Companionship for the spiritual journey
Where do you turn when your life comes unglued? When your clever plans don't come together? When your spiritual life has gone dry and feels useless?
Who can you talk to?
"If your pastor — if you have one of those — seems too busy for your personal questions, and your friends don't seem to have the spiritual depth to help, you need a spiritual director," says Spiritual Director Barbara Punch. "A spiritual director practices the art of holy listening, walking with you through a time when your own prayers and resources don't seem to be enough to answer the question, 'Where is God at work in what's going on in my life?'"
Punch, who retired in June after 10 years as pastor of Our Savior's Lutheran Church, recently began offering spiritual director services.
She explained that spiritual direction is a companionship model of being with others rather than the interventionist model of therapy.
"Spiritual directors accompany you in your questions and bring reflection and accountability to your search for guideposts and answers," she said.
Punch quotes Rachel Naomi Remen, who says: "Our listening creates a sanctuary for the homeless parts within another person."
This is the model spiritual directors follow.
Punch has a place in her Prineville home where she meets with those seeking her guidance.
"After we hang up their coat, we go into the kitchen to make tea, and then we sit down to talk in a quiet corner of my living room with a view out to the Crooked River," she says.
Depending on the individual director, spiritual directors are paid by a set fee, by donation, or on a sliding scale. Typically sessions last an hour and a half.
Punch will meet with anyone, regardless of their denomination.
"This is a conversation with anyone who recognizes the spiritual components of the changes and processes of their lives," she says. "You don't have to be religious to meet with me; only recognize that your life questions have a spiritual component that you want to address with someone who will honor that spiritual journey and be willing to listen with you."
She has already met many people in this community who have sat with her in her office or at Starbucks to talk about their lives, expecting that her listening and her prayers will be the beginning of answers for what they are carrying in their hearts.
"Often, my listening and my prayers have been what was needed at the time," she says. "Now, under the title 'spiritual director,' those services are available to everyone."
Punch believes her role as spiritual director can benefit anyone.
"The world is a crazy place, and there is so little time and space to open up the deepest longings and questions that confront us in our lives," she says.
In the face of losses or big changes, there aren't many places to go where people can open their hearts and have someone listen lovingly and respectfully to their search for meaning. But, Punch says, that's what spiritual directors do.
People may want to talk once or twice, or create an on-going relationship that brings reflection and accountability to the questions and changes that they are experiencing.
Being a spiritual director is not a new calling for Punch.
Her training to be a spiritual director was her first training for ministry.
"While I was in sales, I often visited the same locations weekly, talking to sales people in showrooms, bringing them up to date on product information and keeping their product literature current," she recalls. "As I got to know people better, our conversations wandered into more personal territory."
They shared with her the importance of their family life, their longings in life, and their ambitions to find a job with more meaning to them.
"I loved sharing those stories with people, responding from my own struggles to be faithful to the deep work of my own life," she says. "I wondered if I had some special gift that made people want to share such important stories with me, but I realized that the only gift I brought to these conversations was my interest and my willingness to listen and respond."
It was about that time in her life that she learned about spiritual direction and the possibility of training in that art.
"I realized that I wanted to get paid to hear people's life stories, not to sell them faucets," she said.
In 1993, she entered a program at Mount St. Mary's Spirituality Center to train in spiritual direction. It was a three-year program with two years of learning and a year of practice.

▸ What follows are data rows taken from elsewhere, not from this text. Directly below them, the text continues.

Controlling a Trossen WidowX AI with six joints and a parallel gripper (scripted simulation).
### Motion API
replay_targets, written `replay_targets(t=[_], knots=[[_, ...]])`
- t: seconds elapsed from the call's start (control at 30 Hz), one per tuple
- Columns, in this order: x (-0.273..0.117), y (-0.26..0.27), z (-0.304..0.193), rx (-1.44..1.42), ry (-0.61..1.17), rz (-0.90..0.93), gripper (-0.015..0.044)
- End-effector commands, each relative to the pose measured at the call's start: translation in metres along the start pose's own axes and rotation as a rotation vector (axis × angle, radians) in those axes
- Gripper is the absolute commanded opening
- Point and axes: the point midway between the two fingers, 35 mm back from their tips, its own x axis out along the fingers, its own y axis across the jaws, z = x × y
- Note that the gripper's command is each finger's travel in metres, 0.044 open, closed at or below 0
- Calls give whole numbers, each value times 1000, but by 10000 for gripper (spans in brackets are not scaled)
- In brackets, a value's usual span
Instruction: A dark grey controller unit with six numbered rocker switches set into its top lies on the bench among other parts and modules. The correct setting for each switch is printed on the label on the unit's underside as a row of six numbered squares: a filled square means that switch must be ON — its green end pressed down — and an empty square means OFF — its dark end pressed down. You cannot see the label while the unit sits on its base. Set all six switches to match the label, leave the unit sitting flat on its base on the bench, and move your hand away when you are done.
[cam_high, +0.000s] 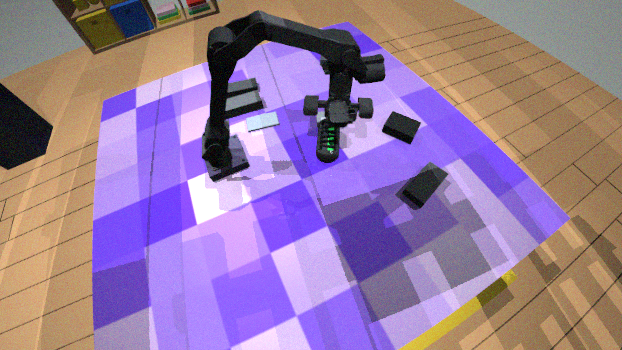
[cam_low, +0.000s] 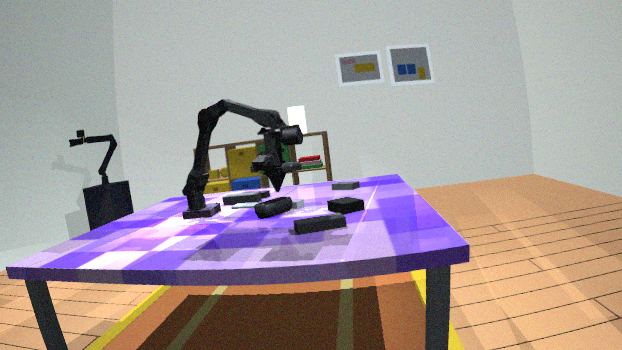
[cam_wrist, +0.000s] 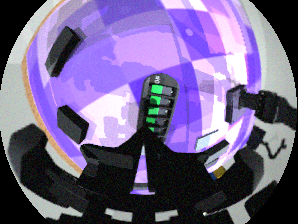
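Observation:
The dark grey controller unit (cam_high: 327, 156) (cam_low: 273, 207) (cam_wrist: 160, 80) lies on the bench with its switches facing up. In the wrist view several rockers show bright green on their left halves and dark on their right halves. The rockers nearest the fingertips are partly hidden, and which ends are pressed down is too small to tell. The label underneath is hidden. My gripper (cam_low: 277, 189) (cam_wrist: 144, 128) is shut and empty, pointing down over the unit's far end. In the exterior view the tips appear just above the unit; contact cannot be told.
A black block (cam_high: 401, 127) (cam_low: 345, 205) (cam_wrist: 73, 124) and a long dark block (cam_high: 425, 185) (cam_low: 320, 223) (cam_wrist: 63, 50) lie to the unit's right in the top view. A pale blue plate (cam_high: 262, 121) (cam_wrist: 207, 140) and dark modules (cam_high: 243, 103) lie left. A grey block (cam_low: 345, 185) is farther back.

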Motion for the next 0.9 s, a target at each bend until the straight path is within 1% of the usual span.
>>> replay_targets(t=[0.0, 0.37, 0.87], knots=[[2, 15, -14, 8, 1, -77, 0], [19, 36, -42, 28, -16, -249, 0], [17, 36, -40, 23, -16, -232, 0]])
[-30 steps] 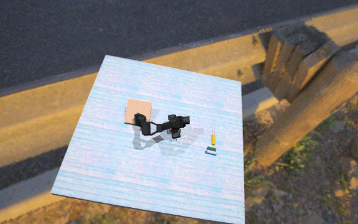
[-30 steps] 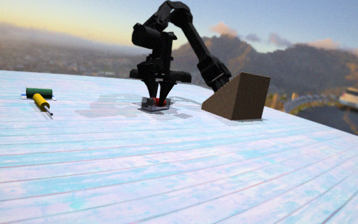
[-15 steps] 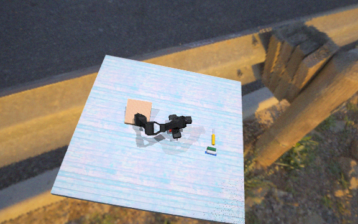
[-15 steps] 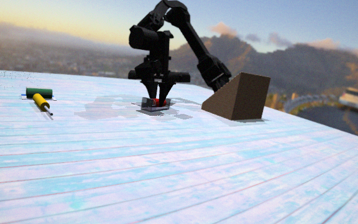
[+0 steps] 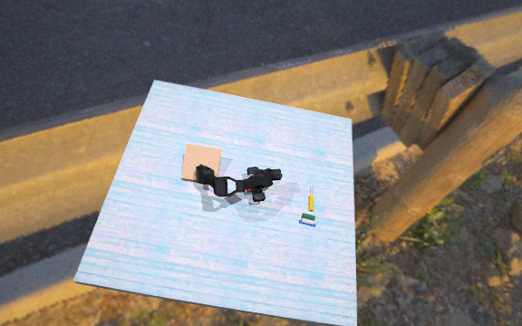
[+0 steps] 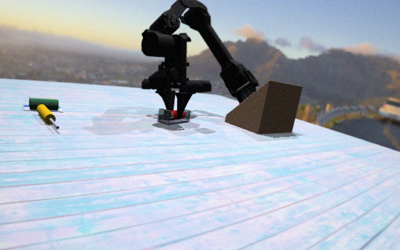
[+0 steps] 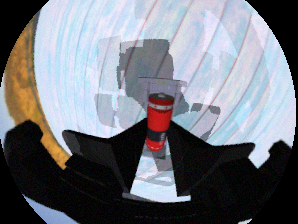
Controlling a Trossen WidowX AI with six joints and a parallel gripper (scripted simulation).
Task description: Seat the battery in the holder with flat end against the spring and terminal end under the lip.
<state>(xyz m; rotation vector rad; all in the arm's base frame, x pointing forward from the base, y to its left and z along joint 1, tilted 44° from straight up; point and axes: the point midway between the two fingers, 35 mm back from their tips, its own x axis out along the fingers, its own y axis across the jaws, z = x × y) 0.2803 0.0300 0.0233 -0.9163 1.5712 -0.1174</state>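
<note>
The red battery (image 7: pixel 160 119) (image 6: pixel 174 114) has a silver band and a grey end away from the wrist, and a dark band nearer it. My gripper (image 7: pixel 157 121) (image 6: pixel 176 114) is shut on the battery, fingers on either side. The clear holder (image 6: pixel 164 116) (image 7: pixel 167 80) stands on the table around and below the battery. Its far wall shows just beyond the grey end in the wrist view. Whether the battery lies flat on the holder's floor, and how its ends meet spring and lip, cannot be told; the fingers hide part of it.
A yellow screwdriver-like tool (image 5: pixel 311 203) (image 6: pixel 45 114) lies near a green cylinder (image 5: pixel 308 216) (image 6: pixel 44 103) on a white and blue base, off to one side. A wedge-shaped block (image 5: pixel 203 158) (image 6: pixel 280 107) stands by the arm's base.
</note>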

"It was in the course of this training that I realized that I was answering a call to ministry that I had been experiencing for a long time, but that my call involved more than the one-to-one connection with people and their life stories," she said, adding that there was a component of consecrating those individual stories into a community's story that was missing from the work she was learning.
"That's when I realized that the work that was calling me was that of parish pastor, and that I had been experiencing this call for most of my adult life, but without the context necessary to recognize it, and respond to it," Punch said. "I believe that my gifts of listening, reflecting and praying were the source of what I brought to full-time parish work."
When she finished her training in 1996, she moved away from her parents and her children to go back to school to finish her undergraduate degree with the purpose of entering seminary to train to be a pastor. She graduated with a Master's of Divinity in 2006.
She had practiced spiritual direction for a short time in 1996 and 1997 before going back to the university, but once she began to work full time and go to school part time, she no longer had the time to be a spiritual director.
Now that she is retired from full-time pastoral ministry, she's returning to the practice of spiritual direction.
"I invite people into relationship with their questions and prayers while we walk together as spiritual seekers," she said.
Punch wishes everyone could have a spiritual companion to listen deeply to their struggles, to walk with them through change, to pray for them as they carry burdens or want to lay those burdens down.
"Many of us have had spiritual friends who are able to do that for us, but many do not, and they walk alone through challenges," Punch said. "Those are the people I want to meet, to minister to, to walk with for as long as they need my companionship."